The Syrian government committed “slow-motion slaughter” of unknown numbers of Syrians trapped in besieged and hard-to-reach areas by willfully denying them food and health care, according to a new report Tuesday from a civil rights group.
Physicians for Human Rights says in the report that the Syrian government consistently exploited a new U.N. aid delivery system, depriving millions of Syrians unable to leave their towns and cities of critically needed food and medicine. The group called that a war crime.
The New York-based advocacy group said a new two-step approval process for aid convoys that Syrian and U.N. officials agreed to in April 2016 “fell abysmally short” of its aim of ensuring access to all Syrians in need because the government in Damascus retained “unilateral authority” over who received assistance.
Besides the unknown numbers of Syrians that have starved to death, Physicians for Human Rights (PHR) said many others suffered avoidable deaths because military forces stripped medical supplies from aid convoys that did manage to enter besieged and hard-to-reach areas.
“Still others bleed to death from war-related injuries — or die in childbirth, or from other preventable causes — because their besiegers refuse to allow the sick and injured to be evacuated to medical care,” the rights group said.
The report called on the United Nations to carry out deliveries to the most difficult areas without prior government approval, and to document and quickly report attempts to restrict or block convoys. And it called on the Syrian government not to block, restrict or delay aid convoys.

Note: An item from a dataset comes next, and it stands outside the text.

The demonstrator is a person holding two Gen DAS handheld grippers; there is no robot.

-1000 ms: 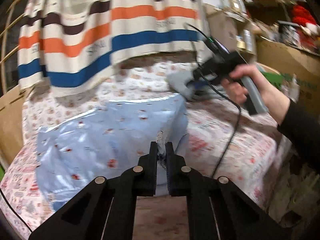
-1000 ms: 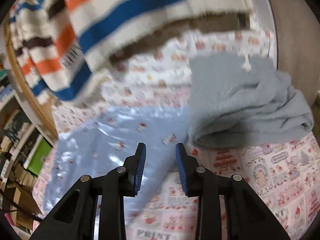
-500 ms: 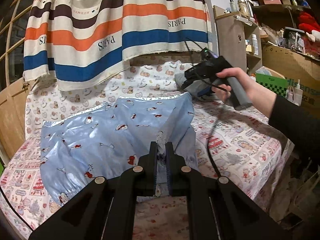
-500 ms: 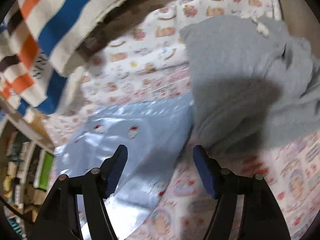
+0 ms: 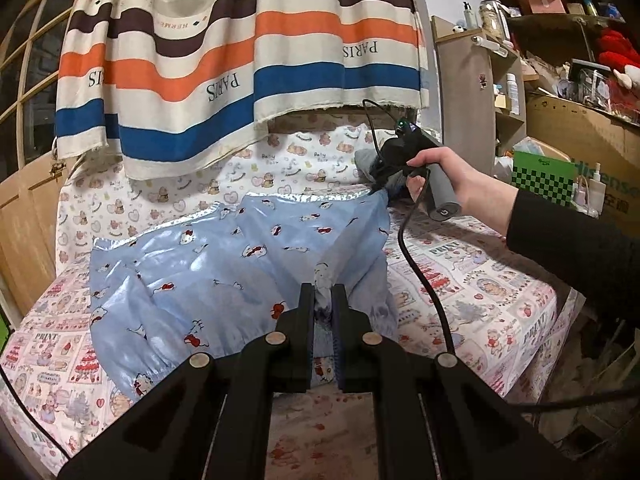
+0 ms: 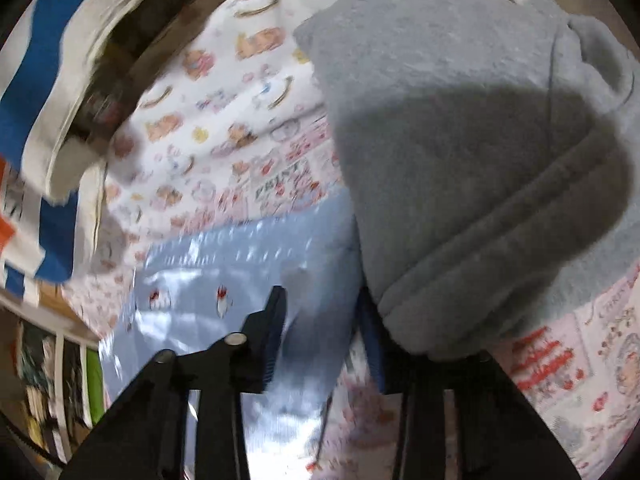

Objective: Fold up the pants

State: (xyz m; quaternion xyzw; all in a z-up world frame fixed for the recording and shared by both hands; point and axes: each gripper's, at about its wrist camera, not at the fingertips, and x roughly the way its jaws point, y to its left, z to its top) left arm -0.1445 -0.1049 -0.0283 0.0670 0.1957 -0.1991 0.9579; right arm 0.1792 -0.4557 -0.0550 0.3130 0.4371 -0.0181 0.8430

PHR cited data from the U.N. Office for the Coordination of Humanitarian Affairs saying that by early December 2016, 4.9 million Syrians lived in besieged and hard-to-reach areas, “including about 975,000 under active siege, most of them — about 850,000 — by Syrian government forces.”

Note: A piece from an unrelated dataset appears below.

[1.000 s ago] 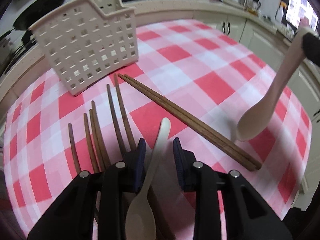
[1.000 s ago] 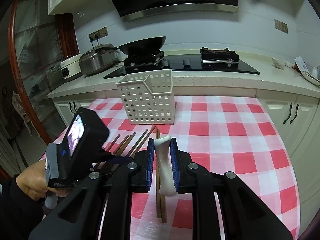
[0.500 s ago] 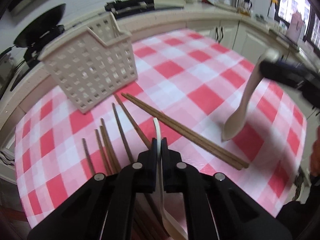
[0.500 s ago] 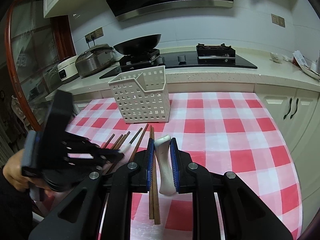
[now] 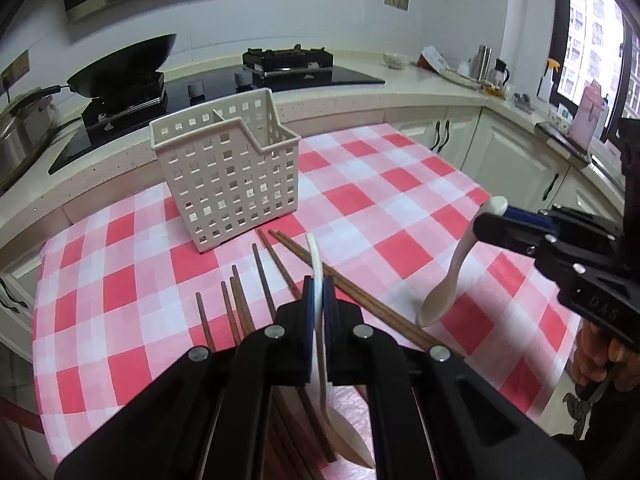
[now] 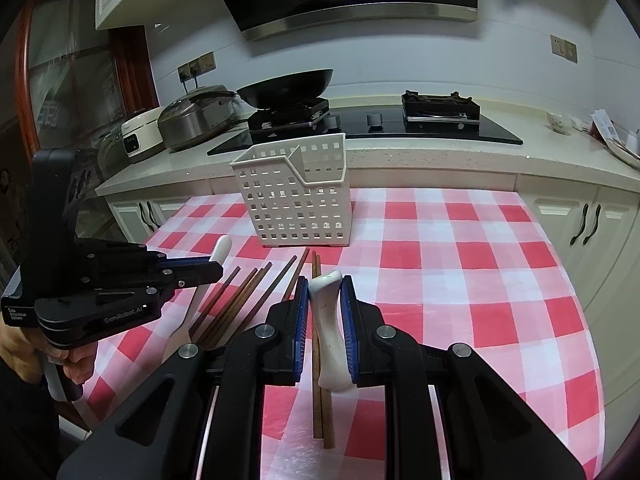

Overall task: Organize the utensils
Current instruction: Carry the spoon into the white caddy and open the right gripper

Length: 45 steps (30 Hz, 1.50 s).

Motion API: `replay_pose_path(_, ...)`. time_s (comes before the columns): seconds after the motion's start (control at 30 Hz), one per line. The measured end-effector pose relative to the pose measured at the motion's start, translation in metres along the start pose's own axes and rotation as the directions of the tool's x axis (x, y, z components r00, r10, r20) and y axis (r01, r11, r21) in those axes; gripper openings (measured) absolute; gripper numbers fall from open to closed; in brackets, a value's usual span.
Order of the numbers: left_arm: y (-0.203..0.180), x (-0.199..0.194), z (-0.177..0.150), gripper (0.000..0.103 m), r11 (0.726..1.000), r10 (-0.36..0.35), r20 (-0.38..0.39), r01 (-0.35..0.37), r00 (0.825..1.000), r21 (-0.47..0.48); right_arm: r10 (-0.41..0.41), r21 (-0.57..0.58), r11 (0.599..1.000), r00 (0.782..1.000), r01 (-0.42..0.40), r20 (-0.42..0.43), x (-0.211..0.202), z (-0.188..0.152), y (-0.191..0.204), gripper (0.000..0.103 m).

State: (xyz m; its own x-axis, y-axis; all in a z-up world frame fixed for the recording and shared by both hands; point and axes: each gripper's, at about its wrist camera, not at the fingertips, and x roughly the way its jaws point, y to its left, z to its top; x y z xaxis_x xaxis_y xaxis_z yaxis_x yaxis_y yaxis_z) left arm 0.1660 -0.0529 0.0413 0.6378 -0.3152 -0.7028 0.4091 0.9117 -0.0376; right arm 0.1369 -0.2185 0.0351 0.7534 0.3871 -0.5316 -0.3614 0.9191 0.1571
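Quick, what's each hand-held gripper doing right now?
Left hand-held gripper: shut on a white spoon, held by its handle.
Right hand-held gripper: shut on another white spoon.

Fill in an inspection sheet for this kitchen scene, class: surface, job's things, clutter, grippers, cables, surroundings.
Surface: table under a red-and-white checked cloth.
Job's things: empty white basket standing upright at the far side; brown chopsticks lying loose on the cloth; two white spoons, both lifted.
Clutter: nothing seen.
Grippers: left gripper shut on the left spoon; right gripper shut on the handle of the right spoon, bowl hanging down.
Cables: nothing seen on the table.
Surroundings: hob with wok, cooker, white cabinets.
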Motion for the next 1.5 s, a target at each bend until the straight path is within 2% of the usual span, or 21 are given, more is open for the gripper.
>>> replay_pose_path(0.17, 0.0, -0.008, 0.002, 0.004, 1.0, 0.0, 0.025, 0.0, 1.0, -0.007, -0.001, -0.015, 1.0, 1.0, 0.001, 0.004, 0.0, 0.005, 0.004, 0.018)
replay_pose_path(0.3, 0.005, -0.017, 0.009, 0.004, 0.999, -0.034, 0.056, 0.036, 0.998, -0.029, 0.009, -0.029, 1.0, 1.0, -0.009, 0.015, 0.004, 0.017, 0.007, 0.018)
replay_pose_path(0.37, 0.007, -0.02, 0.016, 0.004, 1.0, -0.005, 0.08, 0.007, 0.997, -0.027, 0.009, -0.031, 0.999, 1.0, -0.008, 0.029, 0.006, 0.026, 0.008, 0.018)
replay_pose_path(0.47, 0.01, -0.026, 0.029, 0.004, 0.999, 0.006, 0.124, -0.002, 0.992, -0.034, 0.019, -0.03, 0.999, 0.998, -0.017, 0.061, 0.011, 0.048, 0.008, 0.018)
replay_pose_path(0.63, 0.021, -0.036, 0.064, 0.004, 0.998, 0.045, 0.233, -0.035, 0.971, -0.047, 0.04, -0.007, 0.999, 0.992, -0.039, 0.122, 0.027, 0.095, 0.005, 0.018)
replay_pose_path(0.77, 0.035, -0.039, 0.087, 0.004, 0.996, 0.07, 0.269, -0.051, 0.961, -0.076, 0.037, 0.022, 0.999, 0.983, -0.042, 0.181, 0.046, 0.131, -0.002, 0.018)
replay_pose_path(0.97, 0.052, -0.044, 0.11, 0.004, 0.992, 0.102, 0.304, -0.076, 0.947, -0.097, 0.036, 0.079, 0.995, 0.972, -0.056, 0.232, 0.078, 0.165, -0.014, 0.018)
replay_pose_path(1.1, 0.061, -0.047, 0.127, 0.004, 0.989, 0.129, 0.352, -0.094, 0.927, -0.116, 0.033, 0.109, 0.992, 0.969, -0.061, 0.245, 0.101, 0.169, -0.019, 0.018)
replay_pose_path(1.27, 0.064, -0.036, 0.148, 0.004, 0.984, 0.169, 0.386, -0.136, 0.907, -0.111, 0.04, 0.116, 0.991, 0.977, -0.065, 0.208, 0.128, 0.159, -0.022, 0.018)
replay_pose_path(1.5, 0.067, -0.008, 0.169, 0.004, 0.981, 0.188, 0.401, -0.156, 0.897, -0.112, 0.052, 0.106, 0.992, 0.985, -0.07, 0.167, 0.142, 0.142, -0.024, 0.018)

In 2015, U.N. agencies completed 32 convoy deliveries to just 620,500 people in besieged and hard-to-reach areas.
Physicians for Human Rights analyzed the U.N. data from OCHA for 2016 and reported that the number of aid convoys to those areas increased significantly to 131 — but it said “the increased deliveries were vastly insufficient to meeting rapidly growing needs across the country.”
Only 24 percent of the people living in besieged and hard-to-reach areas received aid between May and December, after the two-step process took effect, it said.
One factor, the report said, was the Syrian government’s rejection from May through December of access to one-third of the people in besieged and hard-to-reach areas that the U.N. sought to help, which left, on average, nearly 340,000 people without aid every month, “many for months on end.”
While the government approved aid to two-thirds of the areas requested from May through December, Physicians for Human Rights said U.N. convoys only reach 38 percent of the approved population.
“On average, U.N. agencies were unable to deliver aid to more than 500,000 people for whom Syrian authorities had approved access each month during this time period,” the report said.
The data analysis showed that on average the U.N. actually reached a decreasing number of people each month in 2016.
“Thus, the increased approval rates throughout 2016 were meaningless at best, as they failed to produce increased aid deliveries,” the report said. “At worst, this pattern reflects an effort by Syrian authorities to appear cooperative while still ensuring that access to besieged areas remained blocked.”